Вслушивался Сенька в неспокойную тишину, а из головы не выходило, как все-таки обвести полицию и приставленного к нему стража — не дать коней. Ночь пройдет эта… Ну-ка утром не сорвутся полицаи с места, не сбегут? Что тогда?
— За кураем в степь! — вскрикнул он от радости. — На топку… для тетки Груши. День проведем. А вечером опять…
Из темени проулка ступнула высокая фигура.
— Пан хороший, сами промеж собой беседуете? По всему, не от сладкой жизни. Дозвольте прикурить?
Человек складным ножом переломился в поясе, потянулся к Сенькиной цигарке.
— Совсем наоборот, дядька Егор, — сказал Сенька. — Жизнь — помирать не надо.
— Ото ж…
Громко чмокая губами, он долго прикуривал, не попадая в темноте своей самокруткой в светящуюся точку. Чертыхнулся, придержал Сенькину руку, помогло.
— А ты, хлопец, чьих будешь? Не признаю по голосу. Не Власенковых, случаем?
— Постоялец тетки Груши, из хутора.
— Ага, ага. Наведаться, стало быть? Самое время для гостей, — не то поперхнулся дымом, не то хихикнул дядька Егор. — Чуешь, на шляху?

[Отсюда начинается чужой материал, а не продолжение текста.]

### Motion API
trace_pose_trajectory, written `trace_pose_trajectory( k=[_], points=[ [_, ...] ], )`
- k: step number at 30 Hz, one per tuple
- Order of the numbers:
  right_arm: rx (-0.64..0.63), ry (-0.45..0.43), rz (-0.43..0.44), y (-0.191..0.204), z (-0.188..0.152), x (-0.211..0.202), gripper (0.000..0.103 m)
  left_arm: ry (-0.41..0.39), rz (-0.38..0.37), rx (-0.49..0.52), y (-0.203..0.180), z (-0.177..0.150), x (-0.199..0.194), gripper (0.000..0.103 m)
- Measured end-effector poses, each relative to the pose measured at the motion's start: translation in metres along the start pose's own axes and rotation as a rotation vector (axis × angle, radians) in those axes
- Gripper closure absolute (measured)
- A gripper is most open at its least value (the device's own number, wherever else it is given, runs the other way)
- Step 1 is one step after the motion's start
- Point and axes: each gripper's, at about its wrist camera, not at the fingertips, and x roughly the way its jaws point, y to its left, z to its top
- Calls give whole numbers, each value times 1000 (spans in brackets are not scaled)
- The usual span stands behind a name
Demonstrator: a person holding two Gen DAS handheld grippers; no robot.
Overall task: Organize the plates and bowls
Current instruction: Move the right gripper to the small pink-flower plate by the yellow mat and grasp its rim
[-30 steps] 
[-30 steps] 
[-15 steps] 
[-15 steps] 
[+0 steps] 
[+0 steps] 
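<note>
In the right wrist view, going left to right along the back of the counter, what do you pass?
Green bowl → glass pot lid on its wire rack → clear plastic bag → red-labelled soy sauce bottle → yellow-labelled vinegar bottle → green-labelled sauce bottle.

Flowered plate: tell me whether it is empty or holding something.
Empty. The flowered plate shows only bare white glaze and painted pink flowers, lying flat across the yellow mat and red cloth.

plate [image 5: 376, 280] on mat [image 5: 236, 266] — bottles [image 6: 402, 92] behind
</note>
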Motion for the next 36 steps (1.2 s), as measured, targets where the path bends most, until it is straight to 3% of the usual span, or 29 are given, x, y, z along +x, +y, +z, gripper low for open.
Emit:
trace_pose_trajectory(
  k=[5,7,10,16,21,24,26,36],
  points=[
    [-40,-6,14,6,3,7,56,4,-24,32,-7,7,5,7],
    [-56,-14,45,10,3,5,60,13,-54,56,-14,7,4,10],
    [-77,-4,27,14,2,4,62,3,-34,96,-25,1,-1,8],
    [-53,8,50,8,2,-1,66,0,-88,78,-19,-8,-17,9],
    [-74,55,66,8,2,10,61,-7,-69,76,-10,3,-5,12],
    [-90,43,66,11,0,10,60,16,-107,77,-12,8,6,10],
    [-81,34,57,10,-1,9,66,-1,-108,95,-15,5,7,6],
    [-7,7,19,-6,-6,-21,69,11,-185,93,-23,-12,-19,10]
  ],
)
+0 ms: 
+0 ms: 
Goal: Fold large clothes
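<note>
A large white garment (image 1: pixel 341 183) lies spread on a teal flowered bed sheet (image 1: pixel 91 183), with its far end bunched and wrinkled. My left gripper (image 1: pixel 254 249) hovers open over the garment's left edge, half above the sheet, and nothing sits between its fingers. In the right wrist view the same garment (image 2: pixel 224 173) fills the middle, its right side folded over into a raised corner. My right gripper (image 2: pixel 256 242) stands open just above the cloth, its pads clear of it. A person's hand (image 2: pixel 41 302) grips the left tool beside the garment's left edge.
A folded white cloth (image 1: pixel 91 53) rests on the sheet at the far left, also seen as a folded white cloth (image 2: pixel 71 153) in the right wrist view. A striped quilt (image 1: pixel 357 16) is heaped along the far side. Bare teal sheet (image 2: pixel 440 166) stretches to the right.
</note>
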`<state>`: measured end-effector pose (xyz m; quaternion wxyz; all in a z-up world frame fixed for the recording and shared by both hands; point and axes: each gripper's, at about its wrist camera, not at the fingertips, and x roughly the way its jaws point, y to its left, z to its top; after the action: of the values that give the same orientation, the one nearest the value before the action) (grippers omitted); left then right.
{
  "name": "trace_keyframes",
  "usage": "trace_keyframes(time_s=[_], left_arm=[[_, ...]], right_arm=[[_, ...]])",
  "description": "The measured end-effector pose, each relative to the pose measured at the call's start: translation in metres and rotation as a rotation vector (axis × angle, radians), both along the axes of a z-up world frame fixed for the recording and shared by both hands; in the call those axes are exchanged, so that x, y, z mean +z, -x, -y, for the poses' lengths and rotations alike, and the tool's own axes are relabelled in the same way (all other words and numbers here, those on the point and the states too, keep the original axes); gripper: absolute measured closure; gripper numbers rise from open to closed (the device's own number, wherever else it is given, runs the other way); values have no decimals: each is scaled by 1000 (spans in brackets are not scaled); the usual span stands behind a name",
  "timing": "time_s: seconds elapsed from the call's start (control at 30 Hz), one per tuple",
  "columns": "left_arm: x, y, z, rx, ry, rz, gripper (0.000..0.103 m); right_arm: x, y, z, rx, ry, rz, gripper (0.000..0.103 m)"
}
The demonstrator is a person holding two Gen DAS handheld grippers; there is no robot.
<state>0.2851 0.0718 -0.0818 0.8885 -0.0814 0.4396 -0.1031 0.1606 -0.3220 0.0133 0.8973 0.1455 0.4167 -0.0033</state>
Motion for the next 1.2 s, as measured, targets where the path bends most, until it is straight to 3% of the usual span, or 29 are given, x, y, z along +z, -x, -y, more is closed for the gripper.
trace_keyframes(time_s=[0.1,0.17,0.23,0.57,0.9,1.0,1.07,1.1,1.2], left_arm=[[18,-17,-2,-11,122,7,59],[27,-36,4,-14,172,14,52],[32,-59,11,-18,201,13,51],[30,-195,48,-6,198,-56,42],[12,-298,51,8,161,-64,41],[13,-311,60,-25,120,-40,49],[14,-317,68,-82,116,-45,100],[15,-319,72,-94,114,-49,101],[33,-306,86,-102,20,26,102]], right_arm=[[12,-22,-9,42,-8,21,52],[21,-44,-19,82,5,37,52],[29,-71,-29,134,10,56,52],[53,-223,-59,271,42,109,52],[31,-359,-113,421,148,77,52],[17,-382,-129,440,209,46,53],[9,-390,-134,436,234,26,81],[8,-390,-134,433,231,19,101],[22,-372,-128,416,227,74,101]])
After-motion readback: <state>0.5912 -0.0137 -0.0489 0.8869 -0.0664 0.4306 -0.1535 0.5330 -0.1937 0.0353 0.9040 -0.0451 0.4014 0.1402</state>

Освободил Сенька из-под кубанки одно ухо, наставил в сторону бугра, где невдалеке за станицей проходила насыпная дорога на юг, к Дону, и дальше — на Ростов. Оттуда доносился какой-то сплошной, неровный шум, напоминающий гул ветра в печной трубе. «Машины», — догадался он.
— Тягу ноземец дает. Наелся расейской землицы по ноздри, дале некуда. Третью ночь без остановки, под куст выбежать некогда — машина за машиной. Укатали дорогу, что стол. Сказывают, захлестнули наши Царицын прочным узелком. Ишь, ишь… И по ночам работают.
Здесь, в станице, гул приближающегося фронта слышнее, четче, нежели в хуторе; строже послушать — можно различить отдельные пулеметные очереди.
— Станичное начальство, поди, унесло ноги. А, дядька Егор?
Огляделся Сенька — никого нет. Как явился тот из темноты, так и пропал в ней, ровно нечистый. Хотелось поосновательнее расспросить о «дикой сотне», формируемой в станице, для которой привели они с дедом Тимохой подводы и Искру.
— Тьфу ты, провалился будто, — хлопнул с досады окурок об землю, растоптал жаринку сапогом. — Сам погляжу, что там у них, у диких, робится.
Подходить к полиции улицей Сенька побоялся: чего доброго, нарвешься на патруль. Двинул к парку огородами, на ходу перекладывая зеркальце из правого кармана в левый, чтобы не звякало о жестяную коробку. Ко двору пробрался глухой аллеей. Сжимая сучковатую палку, силился узнать, что делается за забором. Постепенно темнота. поредела, или присмотрелся — стал различать лошадиные головы, силуэты подвод. Людских голосов не слыхать. Подвод совсем мало: то ли уже успели уехать, а эти остались ждать таких вот, вроде него, Сеньки, то ли и все…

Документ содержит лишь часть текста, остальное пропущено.